Crossing the Postmodern Divide: 1981-1990
By the 1980s the United States had reached what philosopher Albert Borgman calls a "postmodern divide."1 Beliefs and behaviors of modern times yielded to new beliefs and behaviors. A framework calling attention to contrasts between modern and postmodern beliefs and behaviors, admittedly stated in extreme terms, helps us understand the changes.
In modern times, progress was an overriding goal. On the post- modern side of the divide, progress is not always seen as attainable or even desirable. Sometimes we pay too high a price for it, as when it destroys the environment. The belief that reason leads to the best solutions to problems has yielded to notions that decisions should be made in one's heart as well as in one's head. Where science was seen as the way to truth, other avenues became plausible. The certainties of modern times have been matched by a tolerance for ambiguities.

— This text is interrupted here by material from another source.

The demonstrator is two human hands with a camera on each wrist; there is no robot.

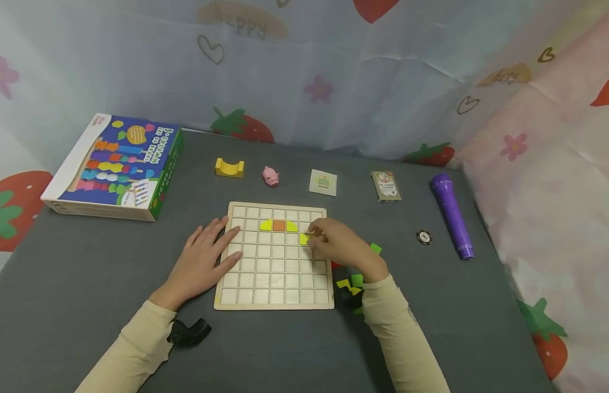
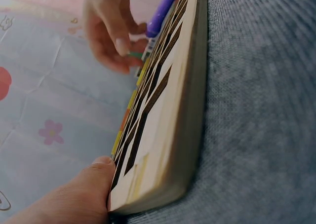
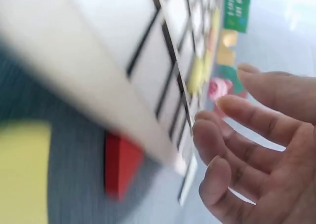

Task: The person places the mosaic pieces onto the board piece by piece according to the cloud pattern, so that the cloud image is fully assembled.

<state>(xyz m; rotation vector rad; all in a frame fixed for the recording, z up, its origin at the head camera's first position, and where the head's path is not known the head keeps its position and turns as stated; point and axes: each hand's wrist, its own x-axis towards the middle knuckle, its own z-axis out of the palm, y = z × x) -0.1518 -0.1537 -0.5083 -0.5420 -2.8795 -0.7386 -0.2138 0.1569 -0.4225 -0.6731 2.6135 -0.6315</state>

In postmodern times, the need for unilateral control by people "in charge" has diminished and relationships have become bilateral and multilateral. We see this in jobs as well as in relations between husbands and wives, parents and children, teachers and students. Appreciation for predictability has been joined by respect for randomness. In modern times, coherence was the ideal. In postmodern times, chaos came to be accepted as normal. Indeed, a book on management by Tom Peters published in 1987 bore the title Thriving on Chaos. In modern times, responsibilities and commitments were meant to be honored. In postmodern times--well, maybe, maybe not; whimsy and indifference have their place.